The rise of the Asian consumer will be a dominant economic theme for the next several decades. By 2030, it is forecast that two-thirds of the global middle class will be living in Asia. In contrast, North America and Europe will together account for only a fifth of the world’s middle-class population, down from more than half in 2010.
A similar trend can be found in middle-class consumption. Whereas it is forecast that by 2030, North America and Europe combined will account for 30 per cent of the world’s middle-class consumption (down from 64 per cent in 2010), Asia will account for nearly 60 per cent – with more than two-thirds coming from India and China.
Asia’s population is expected to grow to almost 5.3 billion by 2050. Millions of households will enter the middle class, becoming major consumers with growing disposable incomes. The American dream of the 20th century will become the Asian dream of the 21st century: the demand for homes, cars, smartphones and financial services will increasingly come from the East.

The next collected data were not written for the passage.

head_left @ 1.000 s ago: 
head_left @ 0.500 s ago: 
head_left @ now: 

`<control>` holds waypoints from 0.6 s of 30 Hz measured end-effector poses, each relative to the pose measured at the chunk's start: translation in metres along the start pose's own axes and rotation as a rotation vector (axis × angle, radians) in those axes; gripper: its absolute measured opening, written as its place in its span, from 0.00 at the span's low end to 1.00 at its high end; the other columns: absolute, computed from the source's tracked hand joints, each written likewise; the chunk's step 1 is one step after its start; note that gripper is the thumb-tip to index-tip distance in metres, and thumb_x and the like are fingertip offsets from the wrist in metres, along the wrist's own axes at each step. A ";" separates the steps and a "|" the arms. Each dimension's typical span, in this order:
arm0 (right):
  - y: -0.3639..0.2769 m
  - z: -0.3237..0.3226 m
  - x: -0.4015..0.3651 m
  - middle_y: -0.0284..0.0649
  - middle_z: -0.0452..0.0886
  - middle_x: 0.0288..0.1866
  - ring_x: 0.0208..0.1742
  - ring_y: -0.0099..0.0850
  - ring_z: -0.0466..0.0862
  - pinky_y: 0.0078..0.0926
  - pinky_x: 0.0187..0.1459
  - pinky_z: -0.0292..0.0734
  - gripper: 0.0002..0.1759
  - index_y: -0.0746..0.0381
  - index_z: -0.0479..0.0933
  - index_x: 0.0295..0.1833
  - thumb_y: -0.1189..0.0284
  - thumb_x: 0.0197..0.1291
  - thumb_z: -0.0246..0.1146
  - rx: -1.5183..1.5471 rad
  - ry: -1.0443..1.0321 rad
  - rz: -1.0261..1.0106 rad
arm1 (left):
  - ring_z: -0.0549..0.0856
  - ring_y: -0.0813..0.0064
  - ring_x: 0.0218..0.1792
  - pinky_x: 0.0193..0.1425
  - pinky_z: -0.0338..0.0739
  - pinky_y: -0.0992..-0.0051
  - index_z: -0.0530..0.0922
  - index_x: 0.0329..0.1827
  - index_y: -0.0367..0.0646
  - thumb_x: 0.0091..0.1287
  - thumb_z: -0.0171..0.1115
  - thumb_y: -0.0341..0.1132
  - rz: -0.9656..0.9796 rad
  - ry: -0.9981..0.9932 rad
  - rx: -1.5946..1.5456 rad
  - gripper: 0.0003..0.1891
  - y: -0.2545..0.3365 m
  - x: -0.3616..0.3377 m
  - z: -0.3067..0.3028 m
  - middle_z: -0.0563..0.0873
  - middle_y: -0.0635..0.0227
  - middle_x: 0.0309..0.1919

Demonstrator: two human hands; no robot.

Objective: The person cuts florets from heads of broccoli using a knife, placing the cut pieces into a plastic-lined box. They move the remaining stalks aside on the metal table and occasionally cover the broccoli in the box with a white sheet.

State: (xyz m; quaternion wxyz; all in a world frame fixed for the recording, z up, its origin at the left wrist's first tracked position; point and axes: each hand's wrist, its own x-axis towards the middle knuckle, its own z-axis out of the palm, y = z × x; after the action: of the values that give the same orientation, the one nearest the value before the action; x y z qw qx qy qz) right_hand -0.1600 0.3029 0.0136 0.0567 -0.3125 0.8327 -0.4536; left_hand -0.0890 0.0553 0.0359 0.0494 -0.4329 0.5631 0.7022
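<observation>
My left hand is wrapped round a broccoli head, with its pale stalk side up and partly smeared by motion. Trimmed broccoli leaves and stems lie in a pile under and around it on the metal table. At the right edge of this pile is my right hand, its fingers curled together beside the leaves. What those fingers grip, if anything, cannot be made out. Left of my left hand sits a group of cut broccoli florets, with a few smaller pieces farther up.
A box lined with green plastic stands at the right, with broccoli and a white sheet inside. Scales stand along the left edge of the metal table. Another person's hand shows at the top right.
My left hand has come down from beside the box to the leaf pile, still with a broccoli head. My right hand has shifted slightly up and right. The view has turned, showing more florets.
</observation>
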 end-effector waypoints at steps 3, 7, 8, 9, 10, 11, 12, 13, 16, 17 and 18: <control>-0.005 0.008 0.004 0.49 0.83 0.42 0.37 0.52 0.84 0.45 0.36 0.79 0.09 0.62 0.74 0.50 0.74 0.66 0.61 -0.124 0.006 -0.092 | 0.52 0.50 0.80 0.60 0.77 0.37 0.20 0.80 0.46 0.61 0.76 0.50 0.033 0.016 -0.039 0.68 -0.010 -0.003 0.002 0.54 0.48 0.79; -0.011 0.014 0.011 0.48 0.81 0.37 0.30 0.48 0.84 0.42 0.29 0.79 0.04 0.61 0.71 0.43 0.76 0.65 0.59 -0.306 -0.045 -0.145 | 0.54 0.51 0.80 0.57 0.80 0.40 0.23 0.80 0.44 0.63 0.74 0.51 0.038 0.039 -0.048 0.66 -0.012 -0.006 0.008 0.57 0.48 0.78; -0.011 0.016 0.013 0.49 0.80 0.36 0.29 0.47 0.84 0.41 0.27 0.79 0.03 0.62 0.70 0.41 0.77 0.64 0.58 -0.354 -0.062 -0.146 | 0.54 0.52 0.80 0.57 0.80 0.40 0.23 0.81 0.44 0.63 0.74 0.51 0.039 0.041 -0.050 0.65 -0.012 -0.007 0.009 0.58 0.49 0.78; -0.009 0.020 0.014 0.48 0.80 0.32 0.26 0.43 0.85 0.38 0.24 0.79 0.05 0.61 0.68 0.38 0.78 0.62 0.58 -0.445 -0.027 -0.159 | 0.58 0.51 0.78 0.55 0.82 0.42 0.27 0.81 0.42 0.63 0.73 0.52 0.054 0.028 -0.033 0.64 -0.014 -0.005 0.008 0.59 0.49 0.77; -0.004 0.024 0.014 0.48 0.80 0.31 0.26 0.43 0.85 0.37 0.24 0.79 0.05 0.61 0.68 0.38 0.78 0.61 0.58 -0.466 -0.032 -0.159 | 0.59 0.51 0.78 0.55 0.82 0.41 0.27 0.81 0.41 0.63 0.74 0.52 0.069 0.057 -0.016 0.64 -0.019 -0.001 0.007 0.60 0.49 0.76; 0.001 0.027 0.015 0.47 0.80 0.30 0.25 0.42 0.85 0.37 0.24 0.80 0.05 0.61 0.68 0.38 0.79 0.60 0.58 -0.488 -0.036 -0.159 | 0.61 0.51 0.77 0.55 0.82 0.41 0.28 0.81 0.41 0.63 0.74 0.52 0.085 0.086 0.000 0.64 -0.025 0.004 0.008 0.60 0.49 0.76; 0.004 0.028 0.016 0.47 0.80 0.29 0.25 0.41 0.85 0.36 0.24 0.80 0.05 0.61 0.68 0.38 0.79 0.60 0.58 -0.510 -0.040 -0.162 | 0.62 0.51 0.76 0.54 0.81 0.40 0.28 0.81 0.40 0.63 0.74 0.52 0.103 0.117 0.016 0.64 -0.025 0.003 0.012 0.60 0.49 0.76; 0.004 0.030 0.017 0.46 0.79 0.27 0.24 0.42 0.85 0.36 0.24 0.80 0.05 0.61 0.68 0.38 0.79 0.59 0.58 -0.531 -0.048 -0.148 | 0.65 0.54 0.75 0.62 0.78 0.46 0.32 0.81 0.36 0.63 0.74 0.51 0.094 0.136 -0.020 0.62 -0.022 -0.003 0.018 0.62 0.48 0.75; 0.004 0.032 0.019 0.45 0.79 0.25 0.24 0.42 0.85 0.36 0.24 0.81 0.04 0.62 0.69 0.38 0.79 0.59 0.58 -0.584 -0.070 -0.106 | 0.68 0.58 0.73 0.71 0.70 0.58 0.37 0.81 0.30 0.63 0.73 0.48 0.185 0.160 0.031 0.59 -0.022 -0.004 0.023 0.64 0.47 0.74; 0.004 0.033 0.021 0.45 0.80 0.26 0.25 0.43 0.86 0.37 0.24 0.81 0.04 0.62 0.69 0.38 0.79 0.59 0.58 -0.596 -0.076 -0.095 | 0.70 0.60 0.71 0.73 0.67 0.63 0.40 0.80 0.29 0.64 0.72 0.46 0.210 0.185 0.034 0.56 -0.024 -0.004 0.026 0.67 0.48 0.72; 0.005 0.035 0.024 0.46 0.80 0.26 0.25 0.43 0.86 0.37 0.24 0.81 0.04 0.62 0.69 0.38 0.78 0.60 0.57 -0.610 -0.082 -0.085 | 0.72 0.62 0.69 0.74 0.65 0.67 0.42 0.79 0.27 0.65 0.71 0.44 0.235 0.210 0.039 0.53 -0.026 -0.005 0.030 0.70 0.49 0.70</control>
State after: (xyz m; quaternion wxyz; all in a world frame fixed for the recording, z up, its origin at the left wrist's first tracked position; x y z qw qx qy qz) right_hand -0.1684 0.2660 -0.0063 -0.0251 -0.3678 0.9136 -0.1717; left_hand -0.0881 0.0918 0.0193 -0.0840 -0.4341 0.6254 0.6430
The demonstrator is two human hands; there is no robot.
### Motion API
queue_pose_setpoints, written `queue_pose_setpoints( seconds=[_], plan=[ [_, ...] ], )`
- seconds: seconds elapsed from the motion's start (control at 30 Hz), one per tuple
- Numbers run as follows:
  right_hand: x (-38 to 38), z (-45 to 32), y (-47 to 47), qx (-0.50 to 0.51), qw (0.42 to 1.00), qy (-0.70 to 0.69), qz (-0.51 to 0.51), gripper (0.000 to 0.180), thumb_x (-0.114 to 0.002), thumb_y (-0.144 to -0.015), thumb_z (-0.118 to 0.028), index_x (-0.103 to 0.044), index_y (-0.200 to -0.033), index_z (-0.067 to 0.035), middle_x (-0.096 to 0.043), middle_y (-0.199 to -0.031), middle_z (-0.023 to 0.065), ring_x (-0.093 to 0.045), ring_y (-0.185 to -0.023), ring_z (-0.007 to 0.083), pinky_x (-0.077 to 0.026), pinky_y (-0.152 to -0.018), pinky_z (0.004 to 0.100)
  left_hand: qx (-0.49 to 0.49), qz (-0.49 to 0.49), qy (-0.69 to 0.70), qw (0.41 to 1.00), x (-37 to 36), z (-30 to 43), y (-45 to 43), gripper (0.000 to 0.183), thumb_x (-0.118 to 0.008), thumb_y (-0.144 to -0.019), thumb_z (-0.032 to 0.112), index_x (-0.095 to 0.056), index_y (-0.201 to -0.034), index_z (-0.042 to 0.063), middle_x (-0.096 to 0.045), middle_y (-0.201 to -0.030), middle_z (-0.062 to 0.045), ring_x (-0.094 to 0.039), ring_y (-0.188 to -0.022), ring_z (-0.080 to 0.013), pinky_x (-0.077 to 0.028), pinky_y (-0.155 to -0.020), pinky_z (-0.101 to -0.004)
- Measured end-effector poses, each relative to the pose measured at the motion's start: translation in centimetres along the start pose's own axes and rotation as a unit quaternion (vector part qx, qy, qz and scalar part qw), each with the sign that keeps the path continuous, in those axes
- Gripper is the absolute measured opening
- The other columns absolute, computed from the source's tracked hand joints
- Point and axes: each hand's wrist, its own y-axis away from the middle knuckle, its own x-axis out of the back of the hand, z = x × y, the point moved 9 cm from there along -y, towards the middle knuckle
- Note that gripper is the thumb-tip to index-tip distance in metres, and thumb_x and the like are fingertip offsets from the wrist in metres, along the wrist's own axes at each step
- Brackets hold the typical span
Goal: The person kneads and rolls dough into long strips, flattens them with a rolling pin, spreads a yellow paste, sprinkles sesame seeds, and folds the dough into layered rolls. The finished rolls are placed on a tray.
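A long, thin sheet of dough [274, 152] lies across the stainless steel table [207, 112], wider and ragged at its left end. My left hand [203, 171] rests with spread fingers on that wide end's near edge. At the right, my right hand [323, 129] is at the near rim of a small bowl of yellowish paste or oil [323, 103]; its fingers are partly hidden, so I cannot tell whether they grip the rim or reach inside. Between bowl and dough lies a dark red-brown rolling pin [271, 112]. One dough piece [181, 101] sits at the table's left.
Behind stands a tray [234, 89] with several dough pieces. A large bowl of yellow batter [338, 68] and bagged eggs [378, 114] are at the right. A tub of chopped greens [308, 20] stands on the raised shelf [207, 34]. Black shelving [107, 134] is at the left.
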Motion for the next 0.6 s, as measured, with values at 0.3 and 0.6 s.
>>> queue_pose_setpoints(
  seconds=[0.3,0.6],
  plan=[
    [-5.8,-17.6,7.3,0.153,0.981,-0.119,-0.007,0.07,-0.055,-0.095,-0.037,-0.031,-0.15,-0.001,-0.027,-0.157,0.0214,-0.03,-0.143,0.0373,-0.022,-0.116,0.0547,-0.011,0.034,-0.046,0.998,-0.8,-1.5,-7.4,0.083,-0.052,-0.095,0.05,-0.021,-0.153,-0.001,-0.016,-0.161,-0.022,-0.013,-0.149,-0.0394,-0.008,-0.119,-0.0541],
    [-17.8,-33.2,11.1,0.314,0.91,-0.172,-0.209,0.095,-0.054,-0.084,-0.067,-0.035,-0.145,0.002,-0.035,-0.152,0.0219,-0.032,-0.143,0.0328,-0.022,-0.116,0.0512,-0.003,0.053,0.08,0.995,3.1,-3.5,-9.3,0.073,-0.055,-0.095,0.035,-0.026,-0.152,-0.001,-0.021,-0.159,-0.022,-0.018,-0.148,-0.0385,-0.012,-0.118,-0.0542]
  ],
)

The forecasts of the emergence of an East-East corridor, in which goods are made and also sold in the East, are bolstered by two developments originating in Asia. The first is the Regional Comprehensive Economic Partnership (RCEP).
The RCEP is poised to be the first pan-Asian free trade agreement, linking the world’s three largest consumer markets – China, India and the Asean – as well as Australia, Japan, New Zealand and South Korea, in a deal spanning goods, services and investment.
It will provide new investment incentives for pan-Asian supply chains and should spur new trading relationships. By connecting the world’s top three consumer markets, RCEP offers growth that can partly offset subdued imports and investment from the West.
The second development stemming from Asia is the “One Belt, One Road” initiative. This involves a re-plumbing of regional economic links, by building new infrastructure and upgrading existing ones along centuries-old trade routes. Improved land and maritime routes will drive bigger and faster trade and capital flows: China expects annual trade with nations along the belt and road to cross US$2.5 trillion within 10 years.
The belt and road strategy may be a Chinese initiative, but it is in actuality a regional and global effort involving developed and emerging markets, as well as international organisations. It can even be a catalyst for capital market development in Asia. Belt and road projects will be funded publicly, privately, and by international financial institutions such as the Asian Infrastructure Investment Bank.
There will be onshore and offshore financing options denominated in renminbi. But its bond issuance will also draw heavily on other major global currencies, as well as local-currency bond markets along the belt and road. Better-developed bond markets in Asia would reduce the region’s reliance on bank debt, help recycle Asian savings into Asian investment, and boost the region’s resilience against capital flows driven by external events.
The success of RCEP and the belt and road strategy will thus lead to a virtuous cycle in the East-East corridor, with goods production and sales both taking place in the East, and regional savings ploughed into regional investment opportunities.
Since the end of the second world war, economic opportunities have lain in catering to the rising consumer demand in the West. But the emergence of an East-East corridor is evident.
Total population in the West stands at about one billion; Asia’s middle class will reach that figure by 2020. With the East-East corridor forming the backbone of a new world order, Asia can take the lead in promoting closer trade and investment links around the world.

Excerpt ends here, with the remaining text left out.